Canada is also the only Western country, besides New Zealand, lacking in official statistics on FGM/C, according to a 2020 report by Equality Now, a human rights association dedicated to the welfare of women and girls. “Efforts to get statistics and be [funded] by the Canadian government on statistical analyses have failed on several occasions,” says Portenier. While the government has attempted to calculate estimates, their most recent September 2023 report still states that “the results should not be interpreted as official estimates of FGM/C in Canada.”

Despite the failure of the federal government, last year Alberta was the first and only province to date to pass a bill strengthening existing laws that ban female genital mutilation in the province. The bill states that health professionals who practice or facilitate FGM/C in the province will be removed from practice if convicted. Additionally, those convicted in other jurisdictions will not be permitted to practice in Alberta.

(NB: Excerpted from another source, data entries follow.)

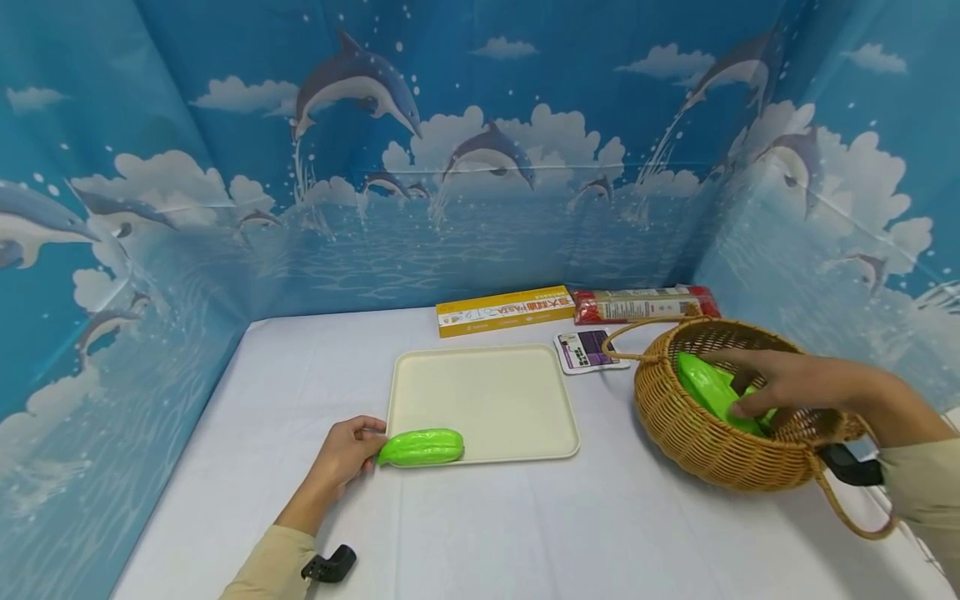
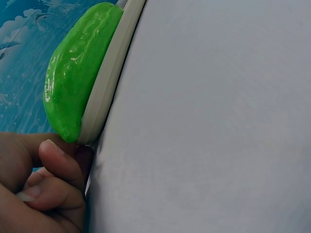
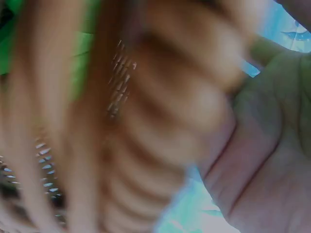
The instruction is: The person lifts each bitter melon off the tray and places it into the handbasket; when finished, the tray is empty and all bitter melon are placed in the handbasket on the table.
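Note:
A glossy bright-green bitter melon [image 1: 422,447] lies along the front left edge of the cream tray [image 1: 487,400]. My left hand [image 1: 348,454] holds the tray's front left corner, with its fingers right at the melon's pointed end. In the left wrist view, curled fingers [image 2: 58,162] show below the melon and the tray's rim [image 2: 104,90]. On the right, my right hand [image 1: 787,387] reaches into a wicker basket [image 1: 697,433]. Its index finger and thumb straddle another green bitter melon [image 1: 708,387] inside. The right wrist view shows mostly blurred wicker [image 3: 165,97], hiding the fingertips.
Behind the tray lie a yellow pasta box [image 1: 506,311] and a red-and-clear packet [image 1: 645,305]. A white-and-purple package [image 1: 588,350] sits between tray and basket. The basket's handles [image 1: 847,508] stick out at both ends. A dolphin-printed curtain [image 1: 480,225] encloses the white table.

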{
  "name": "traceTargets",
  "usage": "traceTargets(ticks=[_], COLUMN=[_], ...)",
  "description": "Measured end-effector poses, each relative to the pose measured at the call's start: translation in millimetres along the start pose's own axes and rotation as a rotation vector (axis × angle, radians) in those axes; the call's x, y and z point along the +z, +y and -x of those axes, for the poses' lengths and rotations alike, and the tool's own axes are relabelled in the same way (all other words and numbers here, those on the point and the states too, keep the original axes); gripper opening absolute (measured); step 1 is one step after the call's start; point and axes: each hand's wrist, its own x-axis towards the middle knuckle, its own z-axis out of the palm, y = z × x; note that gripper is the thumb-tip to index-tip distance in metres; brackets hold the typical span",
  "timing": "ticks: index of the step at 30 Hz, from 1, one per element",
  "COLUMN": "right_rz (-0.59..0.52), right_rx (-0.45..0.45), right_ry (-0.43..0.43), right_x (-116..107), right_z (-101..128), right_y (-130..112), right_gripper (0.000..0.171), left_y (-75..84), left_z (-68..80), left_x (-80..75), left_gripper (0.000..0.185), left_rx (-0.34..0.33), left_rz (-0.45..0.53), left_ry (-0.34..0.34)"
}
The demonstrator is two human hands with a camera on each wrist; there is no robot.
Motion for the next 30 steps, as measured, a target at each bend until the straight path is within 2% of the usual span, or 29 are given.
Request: traceTargets(ticks=[5,14,23,30], right_rz=[-0.045,0.011,0.032,0.072], right_rx=[0.011,0.007,0.041,0.008], right_ry=[0.025,0.039,0.054,0.144], right_x=[0.1,2.9,5.7,-0.5], right_z=[0.5,-1.9,-2.8,3.7], right_y=[5.0,1.9,0.0,2.0], right_gripper=[0.086,0.082,0.085,0.079], left_y=[-0.5,0.0,-1.7,-1.3], left_z=[0.7,0.1,-1.1,0.0], left_x=[0.3,0.1,-0.2,-0.2], left_gripper=[0.025,0.025,0.025,0.024], left_rx=[0.003,-0.005,0.003,0.001], left_rz=[0.005,0.007,0.019,0.017], left_ry=[-0.002,-0.004,-0.006,-0.002])
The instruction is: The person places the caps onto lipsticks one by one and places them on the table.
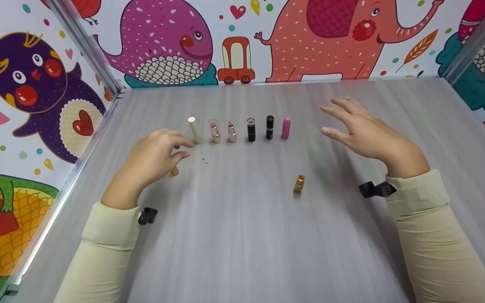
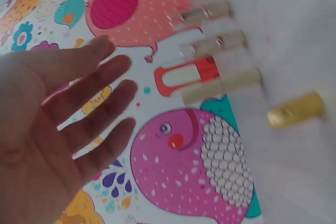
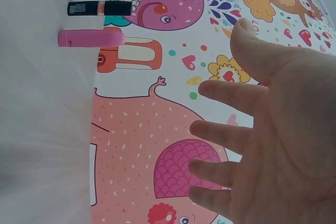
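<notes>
My left hand (image 1: 150,160) hovers over the table's left side, its fingers relaxed and holding nothing. A gold lipstick cap (image 2: 296,110) stands by it, mostly hidden beneath the hand in the head view. Over on the right, my right hand (image 1: 366,134) is raised with spread, empty fingers. An uncapped gold lipstick (image 1: 299,185) with an orange-red tip stands nearer to me, left of that hand. Closest to the right fingertips in the row behind is a pink lipstick tube (image 1: 286,128); a cream tube (image 1: 194,129) stands just beyond the left fingertips.
Between the cream and pink tubes stand two clear-capped lipsticks (image 1: 214,131) and two black lipstick tubes (image 1: 251,131). Small dark specks (image 1: 205,160) lie on the grey table (image 1: 242,235). Cartoon-printed panels (image 1: 242,63) enclose its back and sides.
</notes>
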Demonstrator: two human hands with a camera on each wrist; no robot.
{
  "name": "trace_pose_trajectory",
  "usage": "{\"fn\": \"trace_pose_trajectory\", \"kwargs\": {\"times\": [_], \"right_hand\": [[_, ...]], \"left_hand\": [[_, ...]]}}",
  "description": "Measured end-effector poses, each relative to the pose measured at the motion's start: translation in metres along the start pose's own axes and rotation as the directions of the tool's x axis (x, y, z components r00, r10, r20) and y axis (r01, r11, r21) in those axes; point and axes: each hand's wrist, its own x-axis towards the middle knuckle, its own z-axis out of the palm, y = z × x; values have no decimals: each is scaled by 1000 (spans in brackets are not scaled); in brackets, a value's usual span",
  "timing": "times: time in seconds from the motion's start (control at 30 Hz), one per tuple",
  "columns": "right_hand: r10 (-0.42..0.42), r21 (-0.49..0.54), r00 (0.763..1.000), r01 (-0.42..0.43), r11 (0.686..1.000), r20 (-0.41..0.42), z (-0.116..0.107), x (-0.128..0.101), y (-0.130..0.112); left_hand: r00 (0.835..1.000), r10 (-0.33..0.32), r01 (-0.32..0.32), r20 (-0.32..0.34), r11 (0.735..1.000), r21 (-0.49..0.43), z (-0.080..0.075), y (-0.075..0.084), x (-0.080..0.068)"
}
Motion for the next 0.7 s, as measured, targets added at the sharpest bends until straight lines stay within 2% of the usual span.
{"fn": "trace_pose_trajectory", "kwargs": {"times": [0.13, 0.3, 0.47, 0.7], "right_hand": [[12, -7, 1000, -12, 1000, 3, 1, -1, 4], [14, -4, 1000, -14, 1000, 22, 3, 1, 5], [8, 0, 1000, -8, 1000, 19, 1, 1, 4], [-1, 4, 1000, 0, 1000, 14, -2, 1, 1]], "left_hand": [[998, -52, 48, 46, 995, 86, 10, -17, -5], [992, -107, 102, 62, 991, 89, 27, -39, -4], [995, -88, 85, 50, 994, 71, 41, -50, -3], [997, -73, 72, 40, 997, 31, 53, -56, -3]]}}
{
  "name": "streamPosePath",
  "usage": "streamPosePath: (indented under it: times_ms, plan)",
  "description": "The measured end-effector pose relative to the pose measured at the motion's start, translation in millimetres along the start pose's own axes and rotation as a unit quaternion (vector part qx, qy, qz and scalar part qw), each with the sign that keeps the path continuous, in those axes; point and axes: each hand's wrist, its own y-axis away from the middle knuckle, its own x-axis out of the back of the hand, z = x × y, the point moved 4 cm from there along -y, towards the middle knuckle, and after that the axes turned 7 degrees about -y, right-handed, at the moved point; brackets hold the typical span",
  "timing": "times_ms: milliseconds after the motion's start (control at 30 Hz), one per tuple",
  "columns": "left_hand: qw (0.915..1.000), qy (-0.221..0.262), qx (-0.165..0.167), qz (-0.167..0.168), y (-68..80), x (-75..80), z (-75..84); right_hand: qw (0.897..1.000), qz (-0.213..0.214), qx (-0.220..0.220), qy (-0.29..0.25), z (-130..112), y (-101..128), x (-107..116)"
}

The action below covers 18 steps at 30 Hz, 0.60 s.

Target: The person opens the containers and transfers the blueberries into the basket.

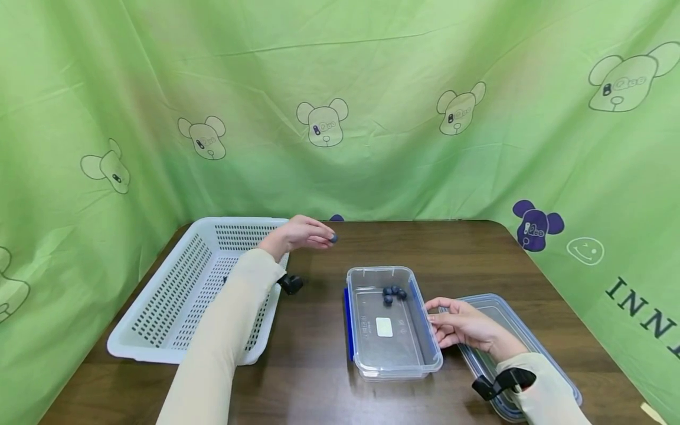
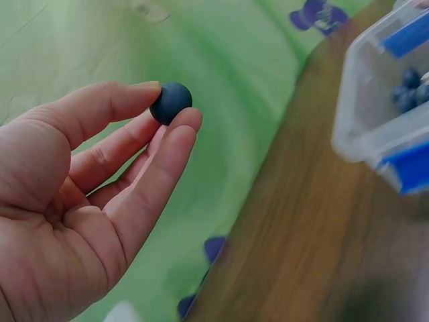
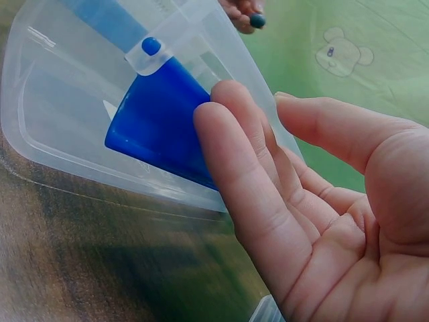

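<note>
Four dark balls [image 1: 394, 293] show only from the head; wrist views show left hand [image 2: 87, 201] pinching a ball [image 2: 171, 102], right hand [image 3: 315, 201] flat against the container [image 3: 80, 121].

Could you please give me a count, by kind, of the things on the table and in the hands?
Small dark blue balls: 5, one pinched in the left hand at, four in the box
Clear plastic box with blue clips: 1
Clear plastic lid: 1
White perforated plastic basket: 1
Total: 8
</note>
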Motion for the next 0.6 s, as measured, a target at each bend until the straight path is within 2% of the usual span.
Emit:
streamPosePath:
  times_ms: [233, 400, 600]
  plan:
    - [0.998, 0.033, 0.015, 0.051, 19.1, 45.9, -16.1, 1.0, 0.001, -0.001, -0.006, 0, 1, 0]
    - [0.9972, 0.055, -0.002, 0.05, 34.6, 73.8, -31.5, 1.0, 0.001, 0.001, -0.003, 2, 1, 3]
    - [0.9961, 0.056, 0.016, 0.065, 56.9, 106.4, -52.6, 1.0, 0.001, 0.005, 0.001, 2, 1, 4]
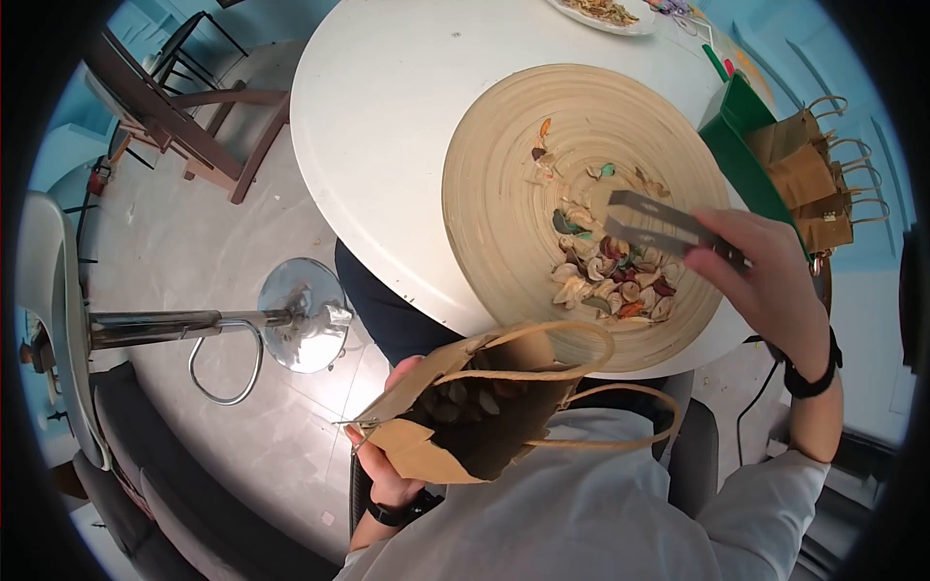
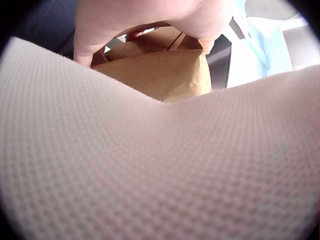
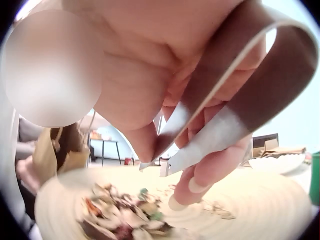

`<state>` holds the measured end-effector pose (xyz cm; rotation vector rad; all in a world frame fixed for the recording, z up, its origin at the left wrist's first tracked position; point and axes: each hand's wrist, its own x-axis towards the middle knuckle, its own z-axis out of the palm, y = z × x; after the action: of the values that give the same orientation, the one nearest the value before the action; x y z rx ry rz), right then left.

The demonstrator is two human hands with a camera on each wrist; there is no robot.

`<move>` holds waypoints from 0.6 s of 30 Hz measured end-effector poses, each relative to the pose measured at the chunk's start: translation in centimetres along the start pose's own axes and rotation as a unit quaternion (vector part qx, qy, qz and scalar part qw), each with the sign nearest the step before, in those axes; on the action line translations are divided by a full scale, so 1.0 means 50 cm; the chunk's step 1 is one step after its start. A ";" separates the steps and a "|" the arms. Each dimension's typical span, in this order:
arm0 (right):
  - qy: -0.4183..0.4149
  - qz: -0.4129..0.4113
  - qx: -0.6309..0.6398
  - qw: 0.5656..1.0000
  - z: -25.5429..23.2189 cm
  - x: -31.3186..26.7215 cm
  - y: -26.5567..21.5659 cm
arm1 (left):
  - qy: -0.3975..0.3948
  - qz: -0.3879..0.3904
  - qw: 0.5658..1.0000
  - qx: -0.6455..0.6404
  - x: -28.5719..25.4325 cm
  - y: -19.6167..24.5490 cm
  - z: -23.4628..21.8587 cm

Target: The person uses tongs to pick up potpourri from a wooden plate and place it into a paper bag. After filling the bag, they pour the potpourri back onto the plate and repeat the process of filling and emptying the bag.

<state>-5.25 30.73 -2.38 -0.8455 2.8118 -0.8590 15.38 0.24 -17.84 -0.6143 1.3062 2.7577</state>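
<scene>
My right hand (image 1: 775, 276) grips metal tongs (image 1: 659, 214) over a round wooden plate (image 1: 499, 179). The tips stand apart in the head view, with nothing between them. Below lies a heap of dried petals (image 1: 620, 281) in cream, dark red, orange and green, and a few loose pieces are scattered farther up the plate. My left hand (image 1: 386, 474) holds a brown paper bag (image 1: 426, 450) by its side, at the table's near edge. Its mouth is open, with dark petal-like pieces (image 1: 475, 397) inside. In the left wrist view, a sleeve covers much of the picture.
A green bin (image 1: 736, 140) with several brown paper bags (image 1: 804, 174) stands at the table's right. At the far edge is a white dish (image 1: 635, 29) of dried bits. Left of the table are a chrome stool base (image 1: 300, 320) and a wooden chair (image 1: 247, 145).
</scene>
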 end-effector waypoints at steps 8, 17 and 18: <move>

When asked how things can be improved for survivors in Canada and those who are sent for vacation cutting, Women and Gender Equality Canada stated that they strongly condemn FGM/C and under the federal Gender- Based Violence Strategy they “provide funding to various community-based initiatives that address FGM/C nationally” and will “continue to work together with [their] provincial and territorial counterparts as well as with academics and service providers to ensure a multidisciplinary approach so that impacted women and girls have access to culturally safe services.”

While there are federal as well as provincial plans in place to address FGM/C, not a single prosecution has occurred since the 1997 criminalization of FGM/C in Canada. According to Global News, a leaked border services report in 2017 also showed that FGM/C practitioners were entering Canada to carry out the procedure. The lack of prosecutions in Canada come as a shock when in comparison, the U.S., the U.K., France, and Australia have all prosecuted cases of FGM/C.

*

Since FGM/C is generally performed without anesthesia, the first immediate side effect is the intense pain. Bleeding occurs and scar tissue forms over time in most cases of cutting. Depending on the type, menstruating and urinating can be difficult and cause pain, as can childbirth and intercourse. Female sexual pleasure is hardly taken into consideration, but this is also compromised.

Depression, PTSD, and anxiety are just a few of the psychological effects of FGM/C. Others include not being able to do things a child normally does, recalls Mune. “When you’re cut, they don’t want you to learn how to ride a bike because you can open up your stitches.” Sports were out of the question for girls, but Mune was able to rebel when she moved to Toronto and signed up for her school’s athletics program.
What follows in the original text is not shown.